__Exercise aim__. Below are some records. Say how many of their lines include the string "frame", giving only the number.

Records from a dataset

——

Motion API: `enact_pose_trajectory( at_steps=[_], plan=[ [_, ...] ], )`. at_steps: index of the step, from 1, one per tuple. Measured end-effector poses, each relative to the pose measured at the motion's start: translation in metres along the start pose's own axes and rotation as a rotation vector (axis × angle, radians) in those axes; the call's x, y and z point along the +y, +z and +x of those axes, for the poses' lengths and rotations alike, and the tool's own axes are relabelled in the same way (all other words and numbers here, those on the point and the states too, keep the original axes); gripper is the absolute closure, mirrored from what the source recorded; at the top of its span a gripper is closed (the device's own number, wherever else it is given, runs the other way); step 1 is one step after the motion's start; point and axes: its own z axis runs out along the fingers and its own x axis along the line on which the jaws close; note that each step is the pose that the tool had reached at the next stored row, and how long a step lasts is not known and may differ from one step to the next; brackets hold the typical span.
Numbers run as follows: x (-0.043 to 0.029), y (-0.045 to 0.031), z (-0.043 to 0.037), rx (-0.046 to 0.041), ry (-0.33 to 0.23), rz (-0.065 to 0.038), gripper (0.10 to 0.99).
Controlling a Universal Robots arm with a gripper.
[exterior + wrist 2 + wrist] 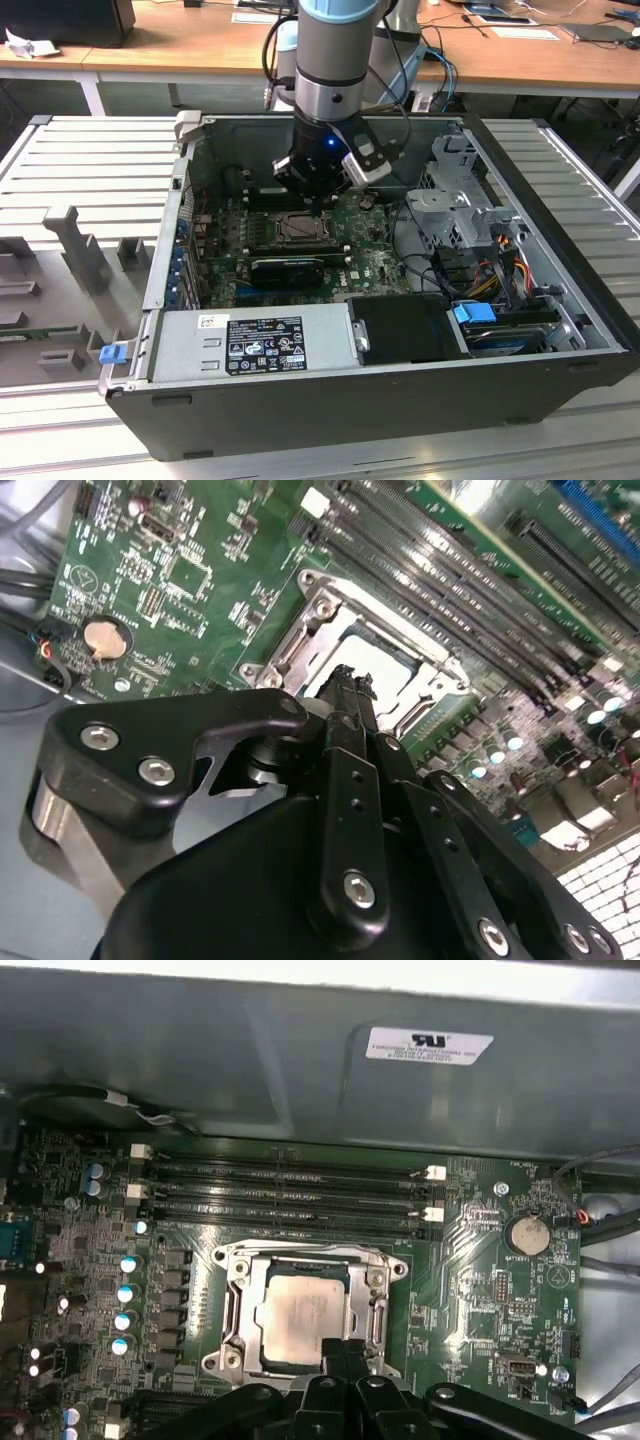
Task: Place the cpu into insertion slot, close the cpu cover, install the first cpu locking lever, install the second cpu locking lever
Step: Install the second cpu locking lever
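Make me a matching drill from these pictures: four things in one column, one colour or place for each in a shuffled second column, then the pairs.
Things:
1. small flat square silver-beige cpu
2. thin silvery metal cpu cover
3. round silver coin cell battery
4. black gripper

Descriptions:
A. framing the chip with its square window
B. at the socket's edge, fingers together
C. lying in the square insertion slot
D. on the green board beside the socket

Pairs: 1-C, 2-A, 3-D, 4-B
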Motion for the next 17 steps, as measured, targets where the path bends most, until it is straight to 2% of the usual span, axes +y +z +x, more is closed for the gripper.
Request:
enact_pose_trajectory(
  at_steps=[5,6,7,8,9,11,13,17],
  plan=[
    [-0.0133,-0.001,0.0008,0.0001,0.0,0.0,0.98],
    [-0.0181,-0.0011,0.0011,0.0,0.0,-0.001,0.98],
    [-0.0227,-0.0012,0.0015,-0.0008,0.0,-0.017,0.98],
    [-0.0263,-0.0012,0.0017,-0.0019,0.0,-0.048,0.98],
    [-0.0296,-0.0006,0.0019,-0.0025,0.0,-0.057,0.98],
    [-0.0351,0.0007,0.0038,-0.0021,-0.002,-0.057,0.98],
    [-0.0389,0.0025,0.0098,-0.0015,-0.008,-0.058,0.98],
    [-0.0398,0.0031,0.0201,-0.0015,-0.009,-0.059,0.98]
  ],
)
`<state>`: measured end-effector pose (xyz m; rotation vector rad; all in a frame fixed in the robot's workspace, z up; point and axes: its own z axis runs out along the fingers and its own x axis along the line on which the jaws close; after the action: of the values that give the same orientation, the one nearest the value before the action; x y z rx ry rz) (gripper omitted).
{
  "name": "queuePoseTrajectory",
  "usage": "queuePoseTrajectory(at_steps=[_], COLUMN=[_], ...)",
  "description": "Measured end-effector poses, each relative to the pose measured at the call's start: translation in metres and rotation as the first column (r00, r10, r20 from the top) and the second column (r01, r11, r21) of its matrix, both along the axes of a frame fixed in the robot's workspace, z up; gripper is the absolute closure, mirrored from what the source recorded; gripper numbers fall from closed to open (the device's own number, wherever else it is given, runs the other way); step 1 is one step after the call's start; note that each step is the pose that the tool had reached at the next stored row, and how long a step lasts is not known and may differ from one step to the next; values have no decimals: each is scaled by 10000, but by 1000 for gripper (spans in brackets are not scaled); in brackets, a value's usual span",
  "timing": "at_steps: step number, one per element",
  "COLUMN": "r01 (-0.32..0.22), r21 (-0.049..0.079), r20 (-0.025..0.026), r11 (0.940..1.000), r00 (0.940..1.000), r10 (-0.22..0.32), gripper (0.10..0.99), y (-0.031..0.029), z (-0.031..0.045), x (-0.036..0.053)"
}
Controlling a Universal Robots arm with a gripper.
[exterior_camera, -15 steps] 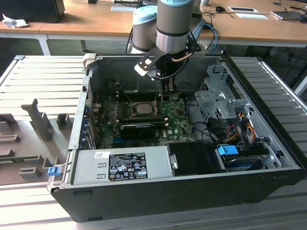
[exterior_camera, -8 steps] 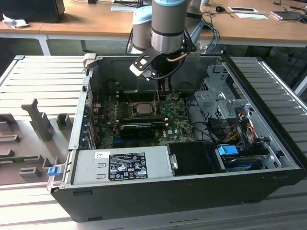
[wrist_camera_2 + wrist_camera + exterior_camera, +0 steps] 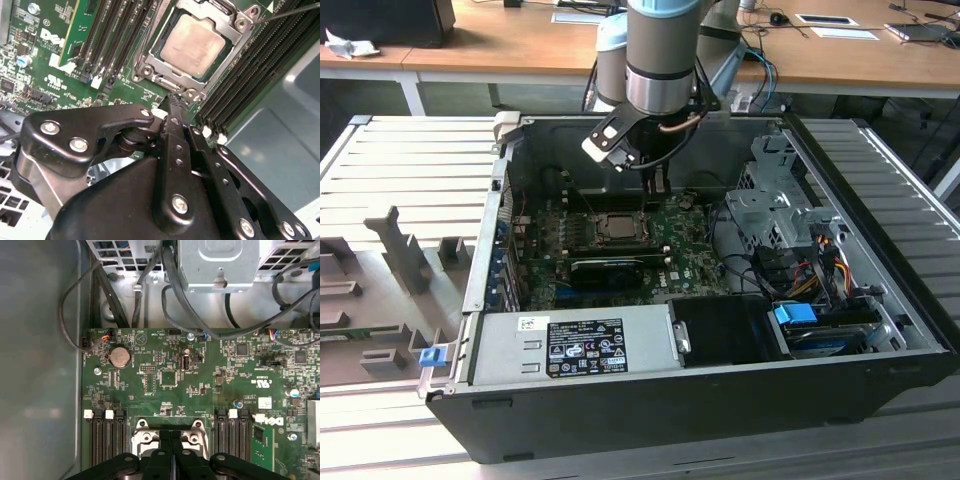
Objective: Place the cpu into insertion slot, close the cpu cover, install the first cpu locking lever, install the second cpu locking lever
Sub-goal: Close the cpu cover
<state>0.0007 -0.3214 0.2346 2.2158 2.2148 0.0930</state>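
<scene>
Second wrist view: black pincer (image 3: 174,101) fully closed, gripping nothing, tips beside silvery windowed metal cpu cover (image 3: 165,80) lying over beige square cpu (image 3: 197,42).

Black metal computer case (image 3: 720,400) lies open on a grey ribbed table (image 3: 410,170). Green motherboard (image 3: 695,265) sits flat inside, with a long black graphics card (image 3: 605,270) on its near part. Grey power supply box (image 3: 500,350) with a black label sits along the front wall. Silver perforated drive cage (image 3: 770,205) is toward the exterior view's right, orange and yellow wires (image 3: 830,265) just below it, a blue plastic tab (image 3: 795,315) near them. Grey plastic fixtures (image 3: 405,250) stand outside on the exterior view's left. Wooden desk (image 3: 500,40) behind. First wrist view: round silver coin battery (image 3: 120,356), black cables (image 3: 175,290), long black memory slots (image 3: 105,440) with white latches.
</scene>
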Motion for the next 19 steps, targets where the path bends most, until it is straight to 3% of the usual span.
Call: queuePoseTrajectory(at_steps=[4,11,15,19], r01=[-56,-199,-737,-740], r21=[0,0,-1,-1], r20=[-34,-44,-44,-43], r11=[10000,9998,9973,9973], r00=[10000,9998,9973,9972], r10=[56,199,737,740], gripper=[980,980,980,980], y=[0,-8,-9,-8], z=[-68,-150,-171,-181], x=[-77,-249,-291,-468])
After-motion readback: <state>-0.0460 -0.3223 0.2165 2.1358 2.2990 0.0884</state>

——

__Output of the task__. 2